§ WHAT TO PRODUCE
Write the data below out in full, exactly as it stands.

§ SUPPLIED INFORMATION
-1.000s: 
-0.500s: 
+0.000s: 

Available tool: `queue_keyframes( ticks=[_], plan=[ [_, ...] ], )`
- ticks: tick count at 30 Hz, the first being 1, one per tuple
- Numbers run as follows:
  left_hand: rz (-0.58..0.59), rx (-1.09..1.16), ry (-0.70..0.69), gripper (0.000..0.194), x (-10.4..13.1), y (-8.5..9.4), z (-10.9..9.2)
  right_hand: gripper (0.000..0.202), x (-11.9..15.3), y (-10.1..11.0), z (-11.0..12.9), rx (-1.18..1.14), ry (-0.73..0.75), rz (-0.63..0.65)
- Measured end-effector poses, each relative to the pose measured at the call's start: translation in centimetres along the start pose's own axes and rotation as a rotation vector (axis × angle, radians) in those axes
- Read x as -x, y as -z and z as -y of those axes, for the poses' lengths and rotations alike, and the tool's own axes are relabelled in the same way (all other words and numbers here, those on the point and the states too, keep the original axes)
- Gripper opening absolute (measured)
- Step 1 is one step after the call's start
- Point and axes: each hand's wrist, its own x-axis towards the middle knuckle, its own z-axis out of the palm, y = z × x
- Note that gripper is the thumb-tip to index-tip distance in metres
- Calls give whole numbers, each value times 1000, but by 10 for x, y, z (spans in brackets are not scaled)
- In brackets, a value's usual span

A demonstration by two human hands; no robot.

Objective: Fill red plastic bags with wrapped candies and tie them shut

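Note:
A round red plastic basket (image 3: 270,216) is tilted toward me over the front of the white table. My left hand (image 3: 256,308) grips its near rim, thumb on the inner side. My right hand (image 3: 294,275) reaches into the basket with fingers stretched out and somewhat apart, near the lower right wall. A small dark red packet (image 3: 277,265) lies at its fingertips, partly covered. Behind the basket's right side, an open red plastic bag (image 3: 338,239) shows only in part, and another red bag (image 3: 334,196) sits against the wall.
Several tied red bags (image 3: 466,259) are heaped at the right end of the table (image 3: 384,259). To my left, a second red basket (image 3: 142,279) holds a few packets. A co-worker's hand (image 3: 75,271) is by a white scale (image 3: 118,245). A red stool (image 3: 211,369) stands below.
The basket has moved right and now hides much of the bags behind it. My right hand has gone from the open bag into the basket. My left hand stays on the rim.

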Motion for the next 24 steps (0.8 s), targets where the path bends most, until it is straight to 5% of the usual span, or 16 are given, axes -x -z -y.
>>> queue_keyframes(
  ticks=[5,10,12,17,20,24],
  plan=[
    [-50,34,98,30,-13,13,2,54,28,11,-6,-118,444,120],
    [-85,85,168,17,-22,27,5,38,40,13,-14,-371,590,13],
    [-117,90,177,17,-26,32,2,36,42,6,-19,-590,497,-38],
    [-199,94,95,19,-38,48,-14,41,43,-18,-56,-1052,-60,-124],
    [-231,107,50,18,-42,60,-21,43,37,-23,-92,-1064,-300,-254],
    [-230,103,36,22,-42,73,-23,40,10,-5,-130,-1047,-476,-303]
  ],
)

§ REPLY
-1.000s: 
-0.500s: 
+0.000s: 

Available tool: `queue_keyframes( ticks=[_], plan=[ [_, ...] ], )`
- ticks: tick count at 30 Hz, the first being 1, one per tuple
- Numbers run as follows:
  left_hand: rz (-0.58..0.59), rx (-1.09..1.16), ry (-0.70..0.69), gripper (0.000..0.194), x (-10.4..13.1), y (-8.5..9.4), z (-10.9..9.2)
  right_hand: gripper (0.000..0.202), x (-11.9..15.3), y (-10.1..11.0), z (-11.0..12.9), rx (-1.18..1.14), ry (-0.73..0.75), rz (-0.63..0.65)
- Measured end-effector poses, each relative to the pose measured at the call's start: translation in centimetres along the start pose's own axes and rotation as a rotation vector (axis × angle, radians) in those axes
- Read x as -x, y as -z and z as -y of those axes, for the poses' lengths and rotations alike, and the tool's own axes are relabelled in the same way (all other words and numbers here, those on the point and the states too, keep the original axes)
- Gripper opening absolute (measured)
- Step 1 is one step after the call's start
- Point and axes: each hand's wrist, its own x-axis towards the middle knuckle, its own z-axis out of the palm, y = z × x
- Note that gripper is the thumb-tip to index-tip distance in metres
- Calls give whole numbers, each value times 1000, but by 10 for x, y, z (spans in brackets are not scaled)
- In brackets, a value's usual span

A demonstration by two human hands; no robot.

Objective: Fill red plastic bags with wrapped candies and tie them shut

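Note:
A round red plastic basket (image 3: 270,216) is tilted toward me over the front of the white table. My left hand (image 3: 256,308) grips its near rim, thumb on the inner side. My right hand (image 3: 294,275) reaches into the basket with fingers stretched out and somewhat apart, near the lower right wall. A small dark red packet (image 3: 277,265) lies at its fingertips, partly covered. Behind the basket's right side, an open red plastic bag (image 3: 338,239) shows only in part, and another red bag (image 3: 334,196) sits against the wall.
Several tied red bags (image 3: 466,259) are heaped at the right end of the table (image 3: 384,259). To my left, a second red basket (image 3: 142,279) holds a few packets. A co-worker's hand (image 3: 75,271) is by a white scale (image 3: 118,245). A red stool (image 3: 211,369) stands below.
The basket has moved right and now hides much of the bags behind it. My right hand has gone from the open bag into the basket. My left hand stays on the rim.
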
Motion for the next 24 steps (0.8 s), targets where the path bends most, until it is straight to 5% of the usual span, or 16 are given, axes -x -z -y.
>>> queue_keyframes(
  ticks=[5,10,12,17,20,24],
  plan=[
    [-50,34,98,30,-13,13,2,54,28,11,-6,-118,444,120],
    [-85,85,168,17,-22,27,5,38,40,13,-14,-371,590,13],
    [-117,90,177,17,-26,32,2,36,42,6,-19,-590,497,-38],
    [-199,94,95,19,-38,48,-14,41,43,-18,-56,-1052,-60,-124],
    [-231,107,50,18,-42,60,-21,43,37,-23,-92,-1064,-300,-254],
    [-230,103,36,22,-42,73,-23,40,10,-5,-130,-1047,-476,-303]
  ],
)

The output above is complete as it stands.